I think you make a good point, I don't know why you're being downvoted.

After all, the author of the article specifically mentions: "They don’t want the grief of getting downvoted (because they are a woman)"

But the constructive question this leads to is: suppose the upvote/downvote/karma/etc. model is fundamentally "competitive" and men find themselves more comfortable with it than women do. (I'm not saying this is the case, I'm just saying "suppose".)

Then, is there an alternate model that could be used which women would find more rewarding, and participate more in? That would still promote good content and behavior, and be able to counteract negative influences like vandalsim, garbage answers, etc.?

I don't have the answer, but would love to hear insights.

I'm starting to get tired of the hand wringing around the issue of an anti-woman bias surrounding the software development/tech space.

Out of curiosity, does the same standards of equal representation exist for predominantly woman dominated communities in the case of men?

There's some occasional hand-wringing about it in nursing and teaching but it's very much in the minority.

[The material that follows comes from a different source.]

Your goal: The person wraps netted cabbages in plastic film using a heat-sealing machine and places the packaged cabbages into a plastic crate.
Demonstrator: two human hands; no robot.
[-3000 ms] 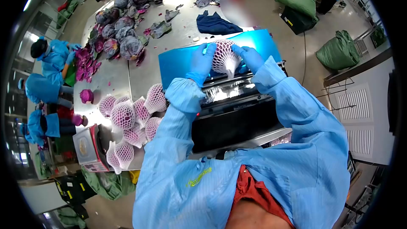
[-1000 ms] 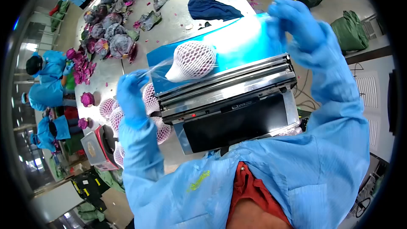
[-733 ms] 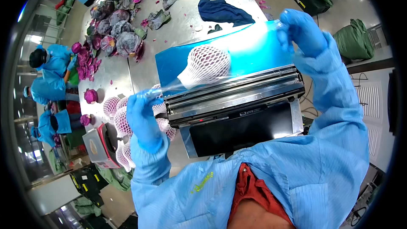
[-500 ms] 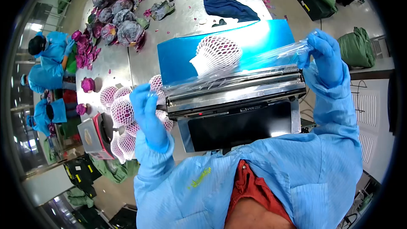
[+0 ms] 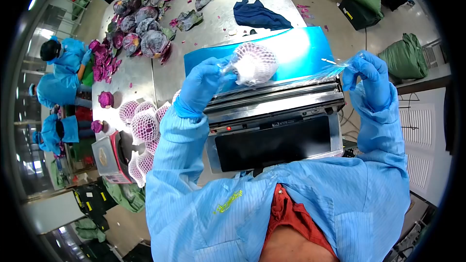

None of the incessant navel-gazing that occurs here.

If most of the SO community was female but you didn't know about it, would your observations somehow differ from these? Would you notice?
I have better things to do than try and force men to be what they aren't and force women into things they don't want to do.
"StackOverflow is a meritocracy, therefore women should feel just as welcome as men." Some women tell you that it's not. Is your first reaction: [a] we should honestly try to listen to their feedback , or [b] publicly hypothesize that they're probably just whining because they can't take the heat? One of these answers leads to change, the other demonstrates how an egalitarian space turns unwelcoming.

Sick of hearing how sexist Internet forums are? Good! Let's keep working to change that. Other than discouraging people from pointing it out I mean.

To whom are you responding? I cannot find your quotation anywhere else in the discussion, but I used the word "meritocracy" and I'm worried you interpreted my comment elsewhere in the thread as hostile.
Not at all. It's a rhetorical quotation; I'm not responding to any one person. (I suppose that's part of the issue: it's rarely any one person that's behaving badly; it's the cumulative effect.)